Treatments currently used for patients with myasthenia gravis (MG) include steroids, non-steroid immune suppressive agents, plasma exchange, intravenous immunoglobulin and thymectomy. Data from randomized controlled trials (RCTs) support the use of some of these therapeutic modalities and the evidence for non-surgical therapies are the subject of other Cochrane reviews. Significant uncertainty and variation persist in clinical practice regarding the potential role of thymectomy in the treatment of people with MG.

Objectives: 

To assess the efficacy and safety of thymectomy in the management of people with non-thymomatous MG.

Search strategy: 

On 31 March 2013, we searched the Cochrane Neuromuscular Disease Group Specialized Register, CENTRAL (2013, Issue 3), MEDLINE (January 1966 to March 2013), EMBASE (January 1980 to March 2013) and LILACS (January 1992 to March 2013) for RCTs. Two authors (RS and GC) read all retrieved abstracts and reviewed the full texts of potentially relevant articles. These two authors checked references of all manuscripts identified in the review to identify additional articles that were of relevance and contacted experts in the field to identify additional published and unpublished data. Where necessary, authors were contacted for further information.

Selection criteria: 

Randomized or quasi-randomized controlled trials of thymectomy against no treatment or any medical treatment, and thymectomy plus medical treatment against medical treatment alone, in people with non-thymomatous MG.

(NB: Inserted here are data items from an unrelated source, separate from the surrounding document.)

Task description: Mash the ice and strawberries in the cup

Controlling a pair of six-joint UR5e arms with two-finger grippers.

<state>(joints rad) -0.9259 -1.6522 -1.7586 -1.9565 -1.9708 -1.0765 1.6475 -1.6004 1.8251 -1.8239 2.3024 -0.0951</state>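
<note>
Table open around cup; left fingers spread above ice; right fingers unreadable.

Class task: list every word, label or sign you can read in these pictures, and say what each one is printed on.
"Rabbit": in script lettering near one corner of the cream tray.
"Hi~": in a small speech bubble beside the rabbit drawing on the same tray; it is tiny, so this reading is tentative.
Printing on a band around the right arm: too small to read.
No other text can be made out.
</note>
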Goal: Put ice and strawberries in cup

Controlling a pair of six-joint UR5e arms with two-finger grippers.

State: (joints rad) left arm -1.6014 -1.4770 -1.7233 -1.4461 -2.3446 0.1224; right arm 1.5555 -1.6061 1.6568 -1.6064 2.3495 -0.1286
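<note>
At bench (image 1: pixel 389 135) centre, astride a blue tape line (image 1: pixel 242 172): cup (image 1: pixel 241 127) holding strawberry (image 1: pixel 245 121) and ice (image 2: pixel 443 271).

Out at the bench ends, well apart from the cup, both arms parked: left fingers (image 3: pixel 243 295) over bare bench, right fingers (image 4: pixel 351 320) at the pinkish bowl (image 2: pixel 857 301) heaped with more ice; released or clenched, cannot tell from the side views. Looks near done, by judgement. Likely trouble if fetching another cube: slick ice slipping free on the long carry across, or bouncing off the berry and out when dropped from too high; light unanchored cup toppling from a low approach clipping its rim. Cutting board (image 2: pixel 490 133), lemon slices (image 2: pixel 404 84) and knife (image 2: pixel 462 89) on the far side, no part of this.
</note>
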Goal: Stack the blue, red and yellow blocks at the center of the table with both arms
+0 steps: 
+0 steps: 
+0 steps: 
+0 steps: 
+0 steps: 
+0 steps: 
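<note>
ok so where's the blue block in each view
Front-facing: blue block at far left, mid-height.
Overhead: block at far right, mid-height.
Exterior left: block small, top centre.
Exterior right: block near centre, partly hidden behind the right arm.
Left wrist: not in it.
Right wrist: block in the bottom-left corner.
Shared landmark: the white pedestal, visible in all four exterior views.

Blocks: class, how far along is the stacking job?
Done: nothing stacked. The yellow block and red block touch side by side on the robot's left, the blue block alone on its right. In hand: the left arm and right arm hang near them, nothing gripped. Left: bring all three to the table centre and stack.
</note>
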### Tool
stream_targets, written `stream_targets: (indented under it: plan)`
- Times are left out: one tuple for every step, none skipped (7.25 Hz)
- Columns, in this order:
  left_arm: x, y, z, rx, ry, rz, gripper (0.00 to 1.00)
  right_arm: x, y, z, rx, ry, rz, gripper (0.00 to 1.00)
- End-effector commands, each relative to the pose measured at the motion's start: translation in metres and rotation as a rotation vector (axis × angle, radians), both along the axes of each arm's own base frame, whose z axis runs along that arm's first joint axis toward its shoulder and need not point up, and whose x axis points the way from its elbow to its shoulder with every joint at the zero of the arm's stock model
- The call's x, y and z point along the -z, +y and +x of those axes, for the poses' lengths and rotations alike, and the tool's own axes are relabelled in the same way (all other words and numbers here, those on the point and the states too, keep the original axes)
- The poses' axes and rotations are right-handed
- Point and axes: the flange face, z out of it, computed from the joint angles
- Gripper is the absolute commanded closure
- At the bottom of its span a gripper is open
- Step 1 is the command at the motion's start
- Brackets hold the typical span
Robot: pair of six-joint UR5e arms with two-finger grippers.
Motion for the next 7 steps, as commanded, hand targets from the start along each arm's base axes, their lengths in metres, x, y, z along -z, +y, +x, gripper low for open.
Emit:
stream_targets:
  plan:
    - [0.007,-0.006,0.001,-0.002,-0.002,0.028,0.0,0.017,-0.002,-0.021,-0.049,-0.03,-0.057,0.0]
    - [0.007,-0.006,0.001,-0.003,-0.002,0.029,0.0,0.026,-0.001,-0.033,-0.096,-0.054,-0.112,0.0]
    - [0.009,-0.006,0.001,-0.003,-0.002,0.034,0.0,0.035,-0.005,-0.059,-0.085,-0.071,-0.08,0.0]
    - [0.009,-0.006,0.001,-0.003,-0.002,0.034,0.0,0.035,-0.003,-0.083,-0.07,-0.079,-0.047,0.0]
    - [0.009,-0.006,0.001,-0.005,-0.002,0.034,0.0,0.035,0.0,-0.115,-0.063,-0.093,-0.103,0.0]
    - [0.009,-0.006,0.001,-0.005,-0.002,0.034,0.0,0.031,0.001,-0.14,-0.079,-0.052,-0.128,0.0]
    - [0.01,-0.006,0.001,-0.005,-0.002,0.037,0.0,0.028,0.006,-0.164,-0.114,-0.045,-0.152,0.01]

We did not use measured outcomes as criteria for study selection.

Data collection and analysis: 

We planned that two authors would independently extract data onto a specially designed data extraction form and assess risk of bias; however, there were no included studies in the review. We would have identified any adverse effects of thymectomy from the included trials.

Main results: 

We did not identify any RCTs testing the efficacy of thymectomy in the treatment of MG. In the absence of data from RCTs, we were unable to do any further analysis.